* Task description: Word for word, set down the full listing below.

* Data section:
========
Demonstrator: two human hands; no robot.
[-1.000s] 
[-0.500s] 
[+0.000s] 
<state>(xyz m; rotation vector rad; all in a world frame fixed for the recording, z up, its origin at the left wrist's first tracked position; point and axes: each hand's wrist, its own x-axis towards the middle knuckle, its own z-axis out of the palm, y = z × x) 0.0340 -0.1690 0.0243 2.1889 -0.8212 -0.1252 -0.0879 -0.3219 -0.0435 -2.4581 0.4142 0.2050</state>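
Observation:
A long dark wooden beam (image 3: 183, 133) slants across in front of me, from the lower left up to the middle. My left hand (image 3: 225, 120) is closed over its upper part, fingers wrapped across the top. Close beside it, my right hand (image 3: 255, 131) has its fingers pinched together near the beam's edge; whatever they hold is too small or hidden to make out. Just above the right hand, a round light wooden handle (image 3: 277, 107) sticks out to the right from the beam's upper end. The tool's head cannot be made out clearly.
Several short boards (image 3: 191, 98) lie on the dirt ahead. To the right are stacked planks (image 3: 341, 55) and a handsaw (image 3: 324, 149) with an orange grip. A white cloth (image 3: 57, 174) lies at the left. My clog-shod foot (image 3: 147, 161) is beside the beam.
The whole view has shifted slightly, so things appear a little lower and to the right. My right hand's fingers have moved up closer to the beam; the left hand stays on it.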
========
* Response:
Demonstrator: two human hands; no robot.
[-1.000s] 
[-0.500s] 
[+0.000s] 
<state>(xyz m; rotation vector rad; all in a world frame fixed for the recording, z up, its origin at the left wrist's first tracked position; point and axes: each hand's wrist, its own x-axis towards the middle knuckle, its own z-axis out of the palm, y = z × x) 0.0340 -0.1690 0.0243 2.1889 -0.8212 -0.1252 -0.0879 -0.3219 -0.0435 -2.4581 0.4142 0.2050</state>
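Observation:
A long dark wooden beam (image 3: 183, 133) slants across in front of me, from the lower left up to the middle. My left hand (image 3: 225, 120) is closed over its upper part, fingers wrapped across the top. Close beside it, my right hand (image 3: 255, 131) has its fingers pinched together near the beam's edge; whatever they hold is too small or hidden to make out. Just above the right hand, a round light wooden handle (image 3: 277, 107) sticks out to the right from the beam's upper end. The tool's head cannot be made out clearly.
Several short boards (image 3: 191, 98) lie on the dirt ahead. To the right are stacked planks (image 3: 341, 55) and a handsaw (image 3: 324, 149) with an orange grip. A white cloth (image 3: 57, 174) lies at the left. My clog-shod foot (image 3: 147, 161) is beside the beam.
The whole view has shifted slightly, so things appear a little lower and to the right. My right hand's fingers have moved up closer to the beam; the left hand stays on it.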

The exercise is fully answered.